**Action item**
In the data below, locate each line with the word "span" and list it.

**Raw data**
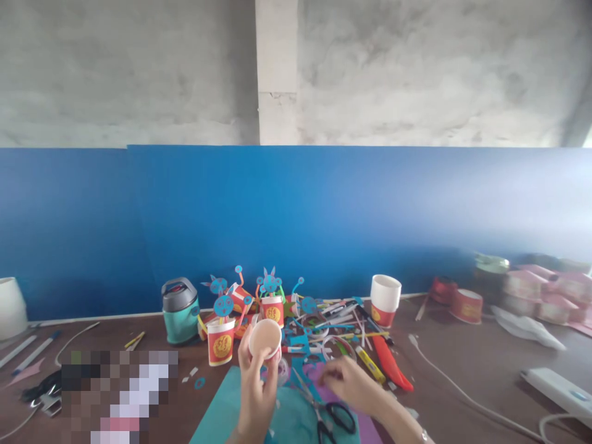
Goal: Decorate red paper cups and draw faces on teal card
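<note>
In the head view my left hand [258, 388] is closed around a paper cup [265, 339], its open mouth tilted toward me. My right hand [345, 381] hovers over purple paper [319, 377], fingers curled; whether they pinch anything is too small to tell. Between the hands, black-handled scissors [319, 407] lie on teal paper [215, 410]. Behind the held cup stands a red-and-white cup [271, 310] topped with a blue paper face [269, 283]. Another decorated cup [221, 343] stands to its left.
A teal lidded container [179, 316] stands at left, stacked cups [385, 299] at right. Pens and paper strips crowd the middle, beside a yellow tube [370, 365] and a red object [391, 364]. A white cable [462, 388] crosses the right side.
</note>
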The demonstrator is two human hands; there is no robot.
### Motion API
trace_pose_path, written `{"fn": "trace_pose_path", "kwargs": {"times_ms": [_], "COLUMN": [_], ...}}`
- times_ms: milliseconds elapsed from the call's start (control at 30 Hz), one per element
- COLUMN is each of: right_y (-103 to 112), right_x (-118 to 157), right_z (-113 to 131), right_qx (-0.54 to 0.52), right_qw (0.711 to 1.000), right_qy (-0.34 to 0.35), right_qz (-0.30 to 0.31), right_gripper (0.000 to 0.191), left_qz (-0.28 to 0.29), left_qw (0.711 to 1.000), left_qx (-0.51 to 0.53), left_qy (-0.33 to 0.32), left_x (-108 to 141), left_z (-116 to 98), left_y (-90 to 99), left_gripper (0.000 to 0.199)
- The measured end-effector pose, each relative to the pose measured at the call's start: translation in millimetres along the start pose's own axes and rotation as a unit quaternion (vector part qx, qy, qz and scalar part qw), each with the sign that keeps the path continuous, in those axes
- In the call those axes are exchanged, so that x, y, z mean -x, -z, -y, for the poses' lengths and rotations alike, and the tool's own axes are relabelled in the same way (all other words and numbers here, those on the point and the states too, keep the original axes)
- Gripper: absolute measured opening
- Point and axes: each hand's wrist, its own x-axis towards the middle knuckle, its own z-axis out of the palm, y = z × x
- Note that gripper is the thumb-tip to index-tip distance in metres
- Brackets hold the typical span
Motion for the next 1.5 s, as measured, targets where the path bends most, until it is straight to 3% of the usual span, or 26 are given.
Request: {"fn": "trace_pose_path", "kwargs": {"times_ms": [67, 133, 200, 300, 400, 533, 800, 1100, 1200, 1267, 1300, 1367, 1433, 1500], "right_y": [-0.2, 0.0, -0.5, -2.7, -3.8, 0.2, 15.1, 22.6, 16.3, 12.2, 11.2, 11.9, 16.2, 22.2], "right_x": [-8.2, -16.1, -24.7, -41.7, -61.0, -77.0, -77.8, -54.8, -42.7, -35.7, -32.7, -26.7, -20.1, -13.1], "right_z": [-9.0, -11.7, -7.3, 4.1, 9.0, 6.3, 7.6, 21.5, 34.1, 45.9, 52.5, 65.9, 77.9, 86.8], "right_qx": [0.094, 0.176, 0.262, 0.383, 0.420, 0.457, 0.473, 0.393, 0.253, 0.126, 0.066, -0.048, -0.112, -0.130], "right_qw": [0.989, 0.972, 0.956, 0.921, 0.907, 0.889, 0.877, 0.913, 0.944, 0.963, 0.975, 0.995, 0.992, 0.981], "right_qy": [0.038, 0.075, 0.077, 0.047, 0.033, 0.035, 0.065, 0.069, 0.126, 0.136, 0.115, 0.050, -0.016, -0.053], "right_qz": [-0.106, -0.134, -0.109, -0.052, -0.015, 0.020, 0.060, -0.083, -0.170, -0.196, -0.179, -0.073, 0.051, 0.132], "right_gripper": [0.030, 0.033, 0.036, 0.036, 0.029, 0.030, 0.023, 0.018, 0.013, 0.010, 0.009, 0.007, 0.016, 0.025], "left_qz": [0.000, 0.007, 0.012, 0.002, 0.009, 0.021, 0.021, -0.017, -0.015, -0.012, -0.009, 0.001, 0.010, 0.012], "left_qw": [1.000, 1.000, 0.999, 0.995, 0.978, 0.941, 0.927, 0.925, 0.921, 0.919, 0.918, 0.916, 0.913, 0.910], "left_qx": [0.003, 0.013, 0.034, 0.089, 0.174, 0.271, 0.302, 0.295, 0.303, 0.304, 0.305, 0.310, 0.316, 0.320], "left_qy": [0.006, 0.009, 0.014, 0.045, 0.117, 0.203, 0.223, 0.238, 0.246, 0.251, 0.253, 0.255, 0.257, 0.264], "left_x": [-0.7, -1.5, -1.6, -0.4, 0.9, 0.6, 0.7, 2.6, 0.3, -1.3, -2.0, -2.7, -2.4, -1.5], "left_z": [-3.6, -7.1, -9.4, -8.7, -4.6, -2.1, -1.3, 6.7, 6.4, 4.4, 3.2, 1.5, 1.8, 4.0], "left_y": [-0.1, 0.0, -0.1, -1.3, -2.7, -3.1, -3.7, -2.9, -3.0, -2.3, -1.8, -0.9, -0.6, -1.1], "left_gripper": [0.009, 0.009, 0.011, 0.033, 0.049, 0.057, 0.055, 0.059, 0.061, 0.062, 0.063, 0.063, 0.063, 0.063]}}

**Answer to this task**
- Brackets hold the typical span
Motion for the next 1.5 s, as measured, targets where the path bends most, until it is straight to 3% of the usual span, or 26 are given.

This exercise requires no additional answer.